Miré hacia el resto del pasaje en busca de un asiento libre al cual mudarme. Todos estaban ocupados. Paula encontró mi mirada y me devolvió una mueca de resignación.

—¿Y no piensa en el resto de los pasajeros?

—Me desconcentraría —dijo sin cinismo.

Llegó la azafata con unos canapés y bebidas.

Mi compañero rechazó ambas ofertas. Yo pedí un Bloody Mary; tenía la boca seca.

—Tengo un odre de vino fresco en el equipaje de mano —me dijo dando un golpe en el compartimento—. Para beber cuando den la orden de ponerse en posición de impacto.

Remedó con una sonrisa sarcástica la inútil contorsión que proponen las viñetas de las cartillas de seguridad.

En esto le di la razón: ¿para qué tomarse la nuca y poner la cara entre las piernas cuando uno está cayendo desde más de diez mil pies de altura? Sólo le agrega ridículo a la tragedia.

—¿Y por qué quiere morir? —pregunté jurándome que no haría más preguntas.

—Soy arquitecto —me dijo—. Tengo un socio al que siempre le doy dinero de más. Siempre. O porque me equivoco, o porque le temo; o directamente me dejo estafar. Los proyectos son todos míos: yo hago las ventas. Pero siempre le doy a él la mejor parte. No me soporto más.
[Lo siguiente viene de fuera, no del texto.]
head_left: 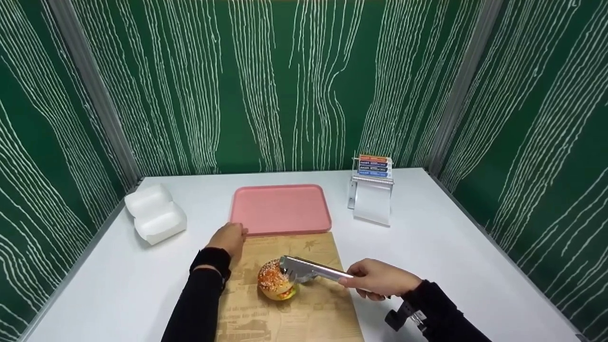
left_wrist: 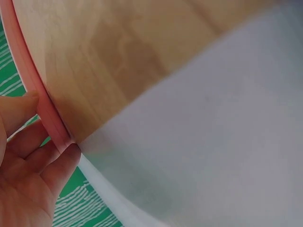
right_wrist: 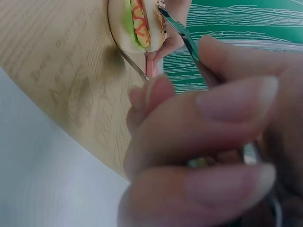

Me quiero morir.

Por supuesto, tenía una parva de preguntas más; pero me había jurado no formularlas y por una vez cumplí. Soy un escritor y estoy obligado a saber; pero cuando se está tan cerca del cielo, más vale cumplir los juramentos.

Poco antes del descenso, nuestro amigo se concentró nuevamente. Para no mirarlo, eché un vistazo hacia atrás, hacia Paula, y le hice un guiño procaz. Como si no hubiera hecho ya suficiente, mi compañero de asiento vomitó en la bolsa respectiva. Cerré los ojos y me pregunté cuál era el modo de evitar un olor.

Cuando pisamos tierra agradecí a Dios y maldije a aquel enviado de Satán. Todo el aeropuerto de Cancún era una vergonzosa concesión a la modernidad; pero el calor eterno, que apabullaba y parecía una segunda muda de ropa, recordaba las tragedias de Tenochtitlán. Busqué a Paula y me dije que el sexo sería el modo de agradecerle a la providencia. El taxi hasta la playa costaba diez dólares. Con voz firme, le ordené al chofer que condujera a una velocidad moderada.